Re: POC: Parallel processing of indexes in autovacuum

From: Sami Imseih <samimseih(at)gmail(dot)com>
To: Masahiko Sawada <sawada(dot)mshk(at)gmail(dot)com>
Cc: Daniil Davydov <3danissimo(at)gmail(dot)com>, Maxim Orlov <orlovmg(at)gmail(dot)com>, Postgres hackers <pgsql-hackers(at)lists(dot)postgresql(dot)org>
Subject: Re: POC: Parallel processing of indexes in autovacuum
Date: 2025-05-06 00:21:07
Message-ID: CAA5RZ0vfBg=c_0Sa1Tpxv8tueeBk8C5qTf9TrxKBbXUqPc99Ag@mail.gmail.com
Views: Raw Message | Whole Thread | Download mbox | Resend email
Thread:
Lists: pgsql-hackers

> On Sat, May 3, 2025 at 1:10 AM Daniil Davydov <3danissimo(at)gmail(dot)com>
> wrote:
> >
> > On Sat, May 3, 2025 at 5:28 AM Masahiko Sawada <sawada(dot)mshk(at)gmail(dot)com>
> wrote:
> > >
> > > > In current implementation, the leader process sends a signal to the
> > > > a/v launcher, and the launcher tries to launch all requested workers.
> > > > But the number of workers never exceeds `autovacuum_max_workers`.
> > > > Thus, we will never have more a/v workers than in the standard case
> > > > (without this feature).
> > >
> > > I have concerns about this design.
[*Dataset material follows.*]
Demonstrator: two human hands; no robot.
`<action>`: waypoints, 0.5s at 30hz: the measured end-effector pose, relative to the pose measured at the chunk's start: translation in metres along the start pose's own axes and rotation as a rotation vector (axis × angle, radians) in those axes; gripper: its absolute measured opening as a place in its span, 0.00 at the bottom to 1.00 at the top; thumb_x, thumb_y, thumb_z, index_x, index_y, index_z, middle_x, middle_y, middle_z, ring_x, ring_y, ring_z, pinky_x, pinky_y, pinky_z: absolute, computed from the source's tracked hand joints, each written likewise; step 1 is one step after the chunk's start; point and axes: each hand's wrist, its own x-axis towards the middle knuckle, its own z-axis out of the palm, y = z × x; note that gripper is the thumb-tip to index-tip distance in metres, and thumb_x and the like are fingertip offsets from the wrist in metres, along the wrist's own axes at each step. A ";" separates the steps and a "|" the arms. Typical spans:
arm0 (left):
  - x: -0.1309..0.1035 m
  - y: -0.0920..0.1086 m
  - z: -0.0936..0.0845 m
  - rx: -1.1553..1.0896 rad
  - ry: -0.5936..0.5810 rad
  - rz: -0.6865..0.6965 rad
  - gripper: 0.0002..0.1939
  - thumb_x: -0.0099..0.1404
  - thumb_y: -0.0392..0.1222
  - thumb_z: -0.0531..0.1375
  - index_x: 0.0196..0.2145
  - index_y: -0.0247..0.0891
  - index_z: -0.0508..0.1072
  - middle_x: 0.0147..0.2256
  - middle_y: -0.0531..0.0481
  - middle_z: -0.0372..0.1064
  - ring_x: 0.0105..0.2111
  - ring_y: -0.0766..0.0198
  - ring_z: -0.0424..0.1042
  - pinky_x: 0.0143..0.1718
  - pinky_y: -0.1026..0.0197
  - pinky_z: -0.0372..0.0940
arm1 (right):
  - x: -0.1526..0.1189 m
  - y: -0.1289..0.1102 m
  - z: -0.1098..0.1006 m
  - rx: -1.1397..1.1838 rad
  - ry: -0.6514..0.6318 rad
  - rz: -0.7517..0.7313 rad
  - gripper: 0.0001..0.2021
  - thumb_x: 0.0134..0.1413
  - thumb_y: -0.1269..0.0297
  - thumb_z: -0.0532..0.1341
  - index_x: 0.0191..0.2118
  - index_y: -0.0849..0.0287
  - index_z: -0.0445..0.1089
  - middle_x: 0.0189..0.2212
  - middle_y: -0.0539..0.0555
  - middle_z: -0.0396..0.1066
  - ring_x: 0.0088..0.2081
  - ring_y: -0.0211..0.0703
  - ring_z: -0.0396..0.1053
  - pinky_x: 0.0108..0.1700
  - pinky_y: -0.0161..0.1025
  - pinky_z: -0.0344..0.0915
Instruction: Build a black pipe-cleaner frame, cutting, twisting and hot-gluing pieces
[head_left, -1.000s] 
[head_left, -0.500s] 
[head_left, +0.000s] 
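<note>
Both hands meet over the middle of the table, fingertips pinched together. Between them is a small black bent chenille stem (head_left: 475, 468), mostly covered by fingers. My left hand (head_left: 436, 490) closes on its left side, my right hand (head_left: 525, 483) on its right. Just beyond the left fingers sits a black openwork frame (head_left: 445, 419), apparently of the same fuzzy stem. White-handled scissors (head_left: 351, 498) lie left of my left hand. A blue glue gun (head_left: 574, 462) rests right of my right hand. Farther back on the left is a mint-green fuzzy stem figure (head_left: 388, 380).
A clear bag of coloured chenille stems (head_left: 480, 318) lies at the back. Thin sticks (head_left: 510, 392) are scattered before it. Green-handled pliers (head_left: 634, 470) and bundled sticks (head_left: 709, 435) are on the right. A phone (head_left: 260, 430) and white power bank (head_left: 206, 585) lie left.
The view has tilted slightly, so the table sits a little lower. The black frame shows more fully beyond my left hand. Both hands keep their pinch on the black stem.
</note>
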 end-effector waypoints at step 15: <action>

When autovacuuming on a single
> > > table consumes all available autovacuum_max_workers slots with
> > > parallel vacuum workers, the system becomes incapable of processing
> > > other tables. This means that when determining the appropriate
> > > autovacuum_max_workers value, users must consider not only the number
> > > of tables to be processed concurrently but also the potential number
> > > of parallel workers that might be launched. I think it would more make
> > > sense to maintain the existing autovacuum_max_workers parameter while
> > > introducing a new parameter that would either control the maximum
> > > number of parallel vacuum workers per autovacuum worker or set a
> > > system-wide cap on the total number of parallel vacuum workers.
> > >
> >
> > For now we have max_parallel_index_autovac_workers - this GUC limits
> > the number of parallel a/v workers that can process a single table. I
> > agree that the scenario you provided is problematic.
> > The proposal to limit the total number of supportive a/v workers seems
> > attractive to me (I'll implement it as an experiment).
> >
> > It seems to me that this question is becoming a key one. First we need
> > to determine the role of the user in the whole scheduling mechanism.
> > Should we allow users to determine priority? Will this priority affect
> > only within a single vacuuming cycle, or it will be more 'global'?
> > I guess I don't have enough expertise to determine this alone. I will
> > be glad to receive any suggestions.
>
> What I roughly imagined is that we don't need to change the entire
> autovacuum scheduling, but would like autovacuum workers to decides
> whether or not to use parallel vacuum during its vacuum operation
> based on GUC parameters (having a global effect) or storage parameters
> (having an effect on the particular table). The criteria of triggering
> parallel vacuum in autovacuum might need to be somewhat pessimistic so
> that we don't unnecessarily use parallel vacuum on many tables.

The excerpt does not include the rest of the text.